My bet is that no existing regexp facilities may handle this
tasks. But maybe some of them can, so asking.

(I assume that calling user-supplied function from regexp handler
is not allowed. Or else this is trivially solved by Lua's gsub().)

-- Martin

Reply | Threaded
Open this post in threaded view
|

Re: [mind game] Seeking for simple task impossible via regexps

Coda Highland
On Fri, Feb 24, 2017 at 1:29 AM, Martin <[hidden email]> wrote:

> Hello all!
>
> I'm seeking for simply formulated and easy-coding string matching
> task which is impossible to solve via currently existing regular
> expressions handlers.
>
> (Indeed I'm seeking for a complete definition of task classes that
> regexps can't handle in principle.)
>
> For example:
>
>   Check that given string in lowercase contains no more than one entry
>   of alphabet character.
>
>   (so all permutations of subset of alphabet [a-z] should be matched)

Not hard at all. If you support backreferences in pattern strings
(common feature) then it's just /([a-z]).*\1/. If you don't, then it's
more verbose, but it's just /(a.*a|b.*b|c.*c| --(snip)-- |y.*y|z.*z)/.

> Another example:
>
>   Check that given string in lowercase contains all symbols of
>   predefined alphabet. Ignore spaces.
>
>   (so "the quick brown fox jumps over the lazy dog" should match)

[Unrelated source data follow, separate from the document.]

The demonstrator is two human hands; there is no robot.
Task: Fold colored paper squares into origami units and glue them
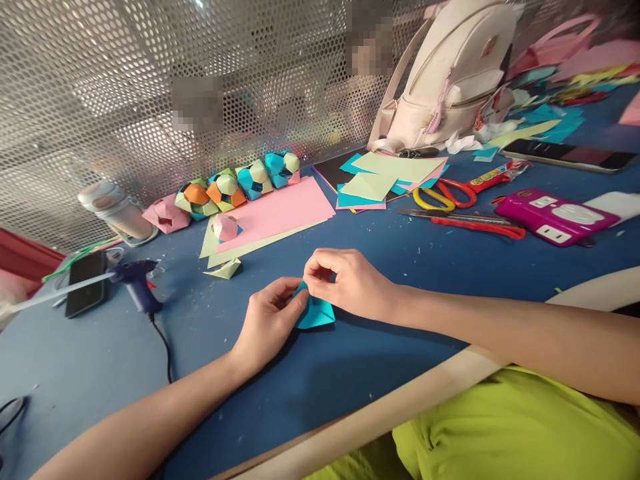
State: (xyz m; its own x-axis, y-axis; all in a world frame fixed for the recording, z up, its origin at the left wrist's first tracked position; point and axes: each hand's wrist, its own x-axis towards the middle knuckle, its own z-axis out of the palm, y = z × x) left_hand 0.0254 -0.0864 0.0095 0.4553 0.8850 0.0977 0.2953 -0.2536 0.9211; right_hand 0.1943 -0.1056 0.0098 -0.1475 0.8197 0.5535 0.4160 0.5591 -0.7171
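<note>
A small piece of folded blue paper (319, 315) is held between both hands, low over the blue table (380, 360). My left hand (273, 313) pinches its left edge between thumb and fingers. At the paper's upper edge, the fingertips of my right hand (345, 280) are pressed together on it. The fingers cover part of the folds. Just beyond my left hand lies a folded pale green paper piece (227, 269). A pink and blue folded piece (226, 228) rests on pink paper sheets (285, 210).
Several folded paper balls (227, 191) line the perforated metal screen (280, 80). To the left are a glue gun (140, 283), a phone (86, 283) and a bottle (117, 210). Scissors (457, 193), a red cutter (480, 227), a purple case (555, 215) and a backpack (445, 80) are right.
</note>
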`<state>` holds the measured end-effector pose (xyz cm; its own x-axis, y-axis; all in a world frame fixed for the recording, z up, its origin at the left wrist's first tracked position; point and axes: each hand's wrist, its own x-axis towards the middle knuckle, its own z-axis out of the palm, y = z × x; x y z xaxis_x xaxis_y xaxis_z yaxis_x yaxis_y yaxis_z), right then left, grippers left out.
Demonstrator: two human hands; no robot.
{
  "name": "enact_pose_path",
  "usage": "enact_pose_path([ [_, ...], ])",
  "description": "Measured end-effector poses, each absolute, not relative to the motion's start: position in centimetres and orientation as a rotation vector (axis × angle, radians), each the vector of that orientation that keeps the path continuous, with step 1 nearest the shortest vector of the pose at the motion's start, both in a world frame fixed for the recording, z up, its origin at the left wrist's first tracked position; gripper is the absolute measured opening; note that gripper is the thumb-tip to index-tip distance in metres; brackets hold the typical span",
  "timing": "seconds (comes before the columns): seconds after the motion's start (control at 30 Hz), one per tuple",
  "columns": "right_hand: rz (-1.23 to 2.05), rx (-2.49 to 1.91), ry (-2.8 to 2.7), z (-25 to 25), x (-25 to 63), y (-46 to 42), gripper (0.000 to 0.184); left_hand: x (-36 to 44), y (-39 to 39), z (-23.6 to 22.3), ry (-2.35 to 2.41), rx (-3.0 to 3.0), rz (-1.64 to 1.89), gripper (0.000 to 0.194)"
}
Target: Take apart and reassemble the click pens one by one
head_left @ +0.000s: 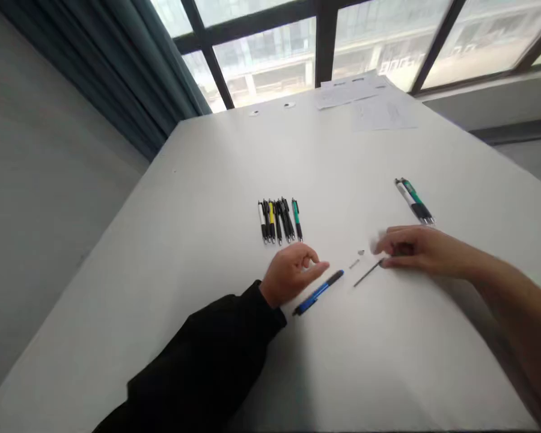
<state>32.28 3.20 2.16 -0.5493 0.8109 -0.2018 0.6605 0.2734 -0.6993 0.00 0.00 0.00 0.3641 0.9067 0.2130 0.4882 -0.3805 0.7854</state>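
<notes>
My left hand, in a black sleeve, rests on the white table with its fingers loosely curled and the thumb stretched apart. Nothing shows in it. Just below the thumb lies a blue pen with a dark grip, slanting up to the right. My right hand is over the table with thumb and forefinger apart, the fingertips blurred. A thin dark pen refill lies slanted, its upper end at the right thumb tip. Between the hands are a small spring and a tiny pen piece.
Several pens, black, white, yellow and green, lie in a row beyond my left hand. Two more pens, white and green, lie beyond my right hand. Paper sheets are at the table's far edge by the window.
</notes>
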Motion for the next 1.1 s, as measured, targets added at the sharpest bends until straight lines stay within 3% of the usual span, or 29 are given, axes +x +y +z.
enact_pose_path([
  [0.13,1.187,-1.273,-2.400,2.4,32.1,3.2,0.030,0.1,-0.4,0.4,1.184,2.191,0.646,0.038],
  [0.33,1.225,-1.263,-2.362,3.1,31.9,2.8,0.032,-0.1,-0.7,0.6,1.106,2.153,0.635,0.008],
  [0.53,1.408,-1.236,-1.959,3.3,31.2,2.2,0.033,-0.3,-0.2,0.6,1.018,2.017,0.792,0.005],
  [0.83,1.558,-1.069,-1.462,2.5,30.8,1.6,0.021,-0.2,0.1,0.2,0.753,1.111,0.639,0.045],
  [1.1,1.670,-0.928,-1.184,2.3,30.8,1.3,0.017,0.0,0.1,0.8,0.746,1.055,0.578,0.049],
])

Also quite tractable, using lookahead: /(?=.*a)(?=.*b) --(snip)-- (?=.*z)/.

> My bet is that no existing regexp facilities may handle this
> tasks. But maybe some of them can, so asking.
>
> (I assume that calling user-supplied function from regexp handler
> is not allowed. Or else this is trivially solved by Lua's gsub().)
>
> -- Martin

/s/ Adam

Reply | Threaded
Open this post in threaded view
|

Re: [mind game] Seeking for simple task impossible via regexps

Coda Highland
In reply to this post by Martin
On Fri, Feb 24, 2017 at 1:29 AM, Martin <[hidden email]> wrote:
> Hello all!
>
> I'm seeking for simply formulated and easy-coding string matching
> task which is impossible to solve via currently existing regular
> expressions handlers.
>
> (Indeed I'm seeking for a complete definition of task classes that
> regexps can't handle in principle.)

To actually answer the question, though, the canonical example of "not
possible with regexps" is balanced braces. A regexp cannot verify that
every ( has a matching ) in the right place, but it's trivially easy
to implement in imperative code with a loop and a counter.

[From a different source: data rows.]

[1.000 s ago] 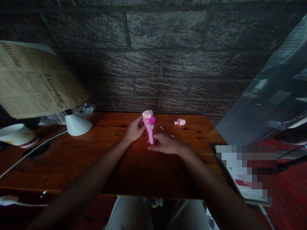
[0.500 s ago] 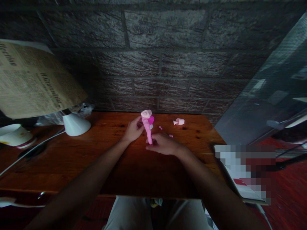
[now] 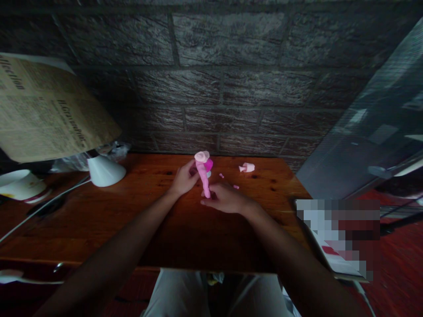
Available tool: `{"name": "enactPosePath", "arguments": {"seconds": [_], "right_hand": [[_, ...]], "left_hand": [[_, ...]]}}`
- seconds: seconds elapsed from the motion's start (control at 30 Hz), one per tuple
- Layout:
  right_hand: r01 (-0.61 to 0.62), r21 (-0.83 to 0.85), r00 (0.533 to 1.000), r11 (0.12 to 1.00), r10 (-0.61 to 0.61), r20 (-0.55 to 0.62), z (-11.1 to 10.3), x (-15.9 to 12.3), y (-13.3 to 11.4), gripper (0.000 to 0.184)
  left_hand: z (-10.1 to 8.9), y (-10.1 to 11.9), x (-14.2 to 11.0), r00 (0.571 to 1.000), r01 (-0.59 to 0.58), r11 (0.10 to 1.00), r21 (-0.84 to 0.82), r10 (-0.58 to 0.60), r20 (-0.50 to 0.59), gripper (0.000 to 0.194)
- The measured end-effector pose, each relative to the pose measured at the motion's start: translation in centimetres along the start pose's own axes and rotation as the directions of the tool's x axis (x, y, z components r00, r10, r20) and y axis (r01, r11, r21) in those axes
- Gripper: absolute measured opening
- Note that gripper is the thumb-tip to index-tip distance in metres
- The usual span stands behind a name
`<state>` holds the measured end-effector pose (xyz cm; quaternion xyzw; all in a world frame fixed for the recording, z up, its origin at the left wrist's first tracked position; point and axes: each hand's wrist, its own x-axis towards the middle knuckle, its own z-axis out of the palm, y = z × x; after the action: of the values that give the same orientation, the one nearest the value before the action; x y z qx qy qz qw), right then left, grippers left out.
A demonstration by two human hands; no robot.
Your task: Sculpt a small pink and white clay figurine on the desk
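A long pink roll of what looks like modelling clay (image 3: 202, 176) stands upright over the table in front of me. At its top is a paler pink lump (image 3: 202, 156), and behind it shows a magenta clay piece (image 3: 208, 165). My left hand (image 3: 184, 179) is closed on the clay's upper left side, its fingertips partly hidden behind the roll. Lower down, my right hand (image 3: 226, 198) pinches the bottom end of the roll between thumb and fingers. Two small pink bits (image 3: 235, 187) lie just beyond the right hand. Farther back rests a pale pink shaped clay piece (image 3: 247, 167).
The wooden table (image 3: 158, 211) meets a dark brick wall (image 3: 231, 88) at the back. On the left stand a lamp with a white base (image 3: 105, 171) and a printed shade (image 3: 49, 110), a paper cup (image 3: 21, 185) and a white cable. A blurred-out flat object (image 3: 333, 237) lies right.
Both hands keep their hold on the pink clay, with almost no movement. The whole view has shifted very slightly.
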<state>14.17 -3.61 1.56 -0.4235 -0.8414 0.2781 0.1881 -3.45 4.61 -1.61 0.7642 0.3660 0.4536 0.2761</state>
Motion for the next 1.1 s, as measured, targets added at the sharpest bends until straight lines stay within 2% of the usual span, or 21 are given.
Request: {"name": "enactPosePath", "arguments": {"seconds": [0.27,0.53,1.1], "right_hand": [[-0.013,-0.037,1.0,0.999,0.012,-0.009,0.06,0.08,-0.26,0.011],[-0.02,-0.064,1.0,0.998,0.02,-0.007,0.12,-0.05,-0.35,0.014],[-0.039,-0.101,0.999,0.994,0.038,-0.016,0.14,-0.03,-0.45,0.017]], "left_hand": [[0.07,-0.66,0.04,1.0,0.0,1.0,-0.003,0.0,0.013,0.031],[0.03,0.1,0.06,1.0,0.013,1.0,-0.023,-0.013,0.016,0.031],[0.02,0.1,0.08,1.0,0.012,1.0,-0.019,-0.012,0.022,0.029]]}}
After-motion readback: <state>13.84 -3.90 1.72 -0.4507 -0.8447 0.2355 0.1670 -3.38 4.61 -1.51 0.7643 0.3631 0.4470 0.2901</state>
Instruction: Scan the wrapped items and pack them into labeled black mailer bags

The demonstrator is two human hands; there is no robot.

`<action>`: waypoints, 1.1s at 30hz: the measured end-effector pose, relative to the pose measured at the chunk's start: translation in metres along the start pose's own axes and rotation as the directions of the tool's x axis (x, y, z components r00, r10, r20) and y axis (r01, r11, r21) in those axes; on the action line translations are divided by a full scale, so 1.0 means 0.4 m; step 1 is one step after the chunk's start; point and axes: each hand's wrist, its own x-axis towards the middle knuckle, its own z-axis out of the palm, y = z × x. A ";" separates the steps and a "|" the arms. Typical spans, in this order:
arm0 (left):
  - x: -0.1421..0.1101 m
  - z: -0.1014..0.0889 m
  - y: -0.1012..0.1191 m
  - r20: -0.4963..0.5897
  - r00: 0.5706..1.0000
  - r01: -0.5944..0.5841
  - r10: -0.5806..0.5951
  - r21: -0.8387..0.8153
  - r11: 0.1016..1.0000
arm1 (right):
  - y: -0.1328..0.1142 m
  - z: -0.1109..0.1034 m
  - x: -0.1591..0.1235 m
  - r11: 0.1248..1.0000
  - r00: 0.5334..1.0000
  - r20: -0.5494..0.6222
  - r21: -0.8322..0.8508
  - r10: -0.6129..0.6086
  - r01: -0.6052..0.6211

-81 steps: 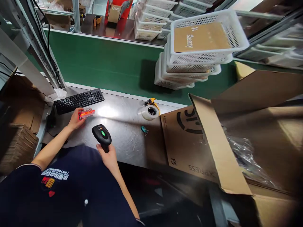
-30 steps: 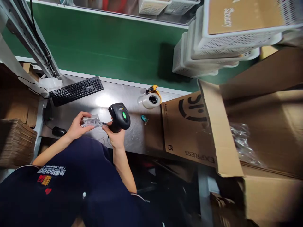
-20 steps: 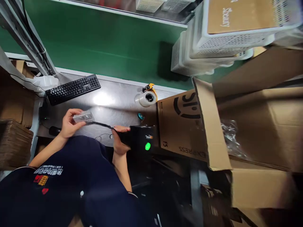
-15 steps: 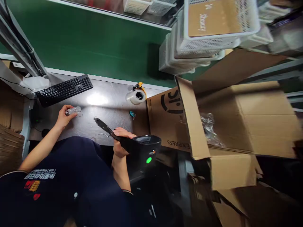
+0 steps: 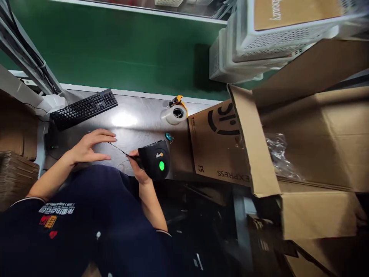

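Note:
My left hand (image 5: 93,146) is over the metal worktop, its thumb and fingers apart, and nothing shows between them. Its fingertips are close to the thin, frayed tip of the black barcode scanner (image 5: 154,161); I cannot tell whether they touch it. My right hand (image 5: 138,167) is wrapped around the scanner's handle, partly hidden behind its head. A green light glows on the scanner head, which points right. The small clear packet seen earlier is not visible.
A black keyboard (image 5: 85,107) lies at the worktop's back left. A tape roll in a yellow dispenser (image 5: 177,113) and a small teal object (image 5: 169,137) are further right. An open cardboard box (image 5: 219,142) with clear plastic inside fills the right, below stacked white baskets (image 5: 259,50).
My left hand has released the clear packet, spread its fingers and moved right. The scanner has swung round and moved left in my right hand. The camera view has shifted slightly.

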 end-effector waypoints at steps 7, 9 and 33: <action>0.043 0.017 0.058 -0.044 0.914 0.404 -0.403 0.027 0.914 | -0.038 0.058 0.048 0.905 0.950 -0.149 0.374 0.274 -0.203; 0.045 0.023 0.040 0.024 0.878 0.479 -0.478 -0.038 0.877 | -0.045 0.058 0.058 0.857 0.920 -0.155 0.446 0.359 -0.259; 0.059 0.066 -0.115 0.517 0.715 0.676 -0.470 -0.341 0.653 | -0.010 0.075 0.094 0.813 0.859 0.163 0.277 0.485 -0.512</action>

It's also trivial with a more powerful language processing tool, such as LPeg.

Basically, regular expressions are incapable of retaining
relationships between specific entities in the input string across
distance. Every step of evaluation can be done knowing only what part
of the regular expression has been evaluated so far and where you're
currently sitting in the input string. If any more information than
that is necessary, a regexp can't do it.

/s/ Adam

Reply | Threaded
Open this post in threaded view
|

Re: [mind game] Seeking for simple task impossible via regexps

Martin
In reply to this post by Coda Highland
On 02/23/2017 03:44 PM, Coda Highland wrote:

>>   Check that given string in lowercase contains no more than one entry
>>   of alphabet character.
>>
>>   (so all permutations of subset of alphabet [a-z] should be matched)
>
> Not hard at all. If you support backreferences in pattern strings
> (common feature) then it's just /([a-z]).*\1/. If you don't, then it's
> more verbose, but it's just /(a.*a|b.*b|c.*c| --(snip)-- |y.*y|z.*z)/.
>
>> Another example:
>>
>>   Check that given string in lowercase contains all symbols of
>>   predefined alphabet. Ignore spaces.
>>
>>   (so "the quick brown fox jumps over the lazy dog" should match)
>
> Also quite tractable, using lookahead: /(?=.*a)(?=.*b) --(snip)-- (?=.*z)/.

Thank you for reply!

I didn't know about this regexp language. In what programming languages
it used (or what is the name of this regexp language itself)?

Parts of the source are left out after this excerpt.